Assumptions are at the heart of financial and program planning in healthcare organizations, underpinning revenue projections, business acquisitions and new program design. We use them when data isn’t available in the form in which we need it.
There’s always a risk, however, that using an assumption instead of the detailed data will lead us astray. “Averaging in” small differences can mean the difference between profit and loss, especially given the slim margins of many healthcare organizations.
THE DEVIL IN THE DETAILS
DGA has seen hospitals ready to accept a new payment system based on their analysis of average payment and fees, only to find that analysis of detailed patient-level data revealed they would forego significant revenue if they accept the new system. Healthcare Financial Management recently featured a story on a hospital that initially couldn’t improve collection performance because its existing data systems didn’t provide key indicators at the payer level.
The value of highly-developed analytical capabilities is becoming more widely recognized with the recent publication of books like Competing on Analytics and Super Crunchers.

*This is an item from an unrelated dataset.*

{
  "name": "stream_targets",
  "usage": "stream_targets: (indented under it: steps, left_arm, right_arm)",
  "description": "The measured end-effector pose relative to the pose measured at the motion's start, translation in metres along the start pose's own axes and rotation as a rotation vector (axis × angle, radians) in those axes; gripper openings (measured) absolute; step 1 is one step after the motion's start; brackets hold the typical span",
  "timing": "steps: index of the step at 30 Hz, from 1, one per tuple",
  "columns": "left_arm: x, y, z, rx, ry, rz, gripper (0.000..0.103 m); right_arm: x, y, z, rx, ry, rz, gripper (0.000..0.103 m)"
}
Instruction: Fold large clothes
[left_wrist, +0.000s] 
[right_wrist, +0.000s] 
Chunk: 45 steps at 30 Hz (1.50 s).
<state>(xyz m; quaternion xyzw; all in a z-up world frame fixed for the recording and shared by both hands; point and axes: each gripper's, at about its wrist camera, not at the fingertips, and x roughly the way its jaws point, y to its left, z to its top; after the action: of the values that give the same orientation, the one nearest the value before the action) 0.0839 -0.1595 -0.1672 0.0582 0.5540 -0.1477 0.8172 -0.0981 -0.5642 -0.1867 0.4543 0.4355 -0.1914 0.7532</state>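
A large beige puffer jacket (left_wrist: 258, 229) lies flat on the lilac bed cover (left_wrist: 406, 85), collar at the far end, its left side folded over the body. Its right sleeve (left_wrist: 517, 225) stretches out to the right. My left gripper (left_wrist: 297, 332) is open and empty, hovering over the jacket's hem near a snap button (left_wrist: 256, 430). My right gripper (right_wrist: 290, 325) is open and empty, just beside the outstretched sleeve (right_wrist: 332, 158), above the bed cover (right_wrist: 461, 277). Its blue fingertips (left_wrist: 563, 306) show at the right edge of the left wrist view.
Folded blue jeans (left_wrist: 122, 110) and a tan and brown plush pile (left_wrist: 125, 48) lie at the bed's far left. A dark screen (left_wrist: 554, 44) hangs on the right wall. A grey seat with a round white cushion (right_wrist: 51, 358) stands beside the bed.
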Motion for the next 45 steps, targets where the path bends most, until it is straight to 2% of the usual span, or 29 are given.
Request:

Fortunately, hospitals and health systems do have a better and relatively simple way of generating more detailed internal data to support analyses that may impact the bottom line.
PLANNING AHEAD FOR SIMPLIFIED ACCESS
The solution is a system that provides easy access to very “granular” data – data at the lowest level possible. By creating such a system in advance, you gain the capacity to ask and answer questions quickly as they arise, selecting and structuring the data elements (e.g. service date, procedure code, payer, department) required for each specific analysis. When the answers received generate new questions, you can drill down into the data for rapid response.
Hospital data systems rarely accommodate these analytical needs. Turf struggles, lack of data user skills, software limitations and “language barriers” between IT and users can all be obstacles to obtaining detailed data. Users may believe that current hardware and software can’t handle the required volume of data. Where needed data can be accessed, it is typically a time consuming process, and answering the next question is just as onerous.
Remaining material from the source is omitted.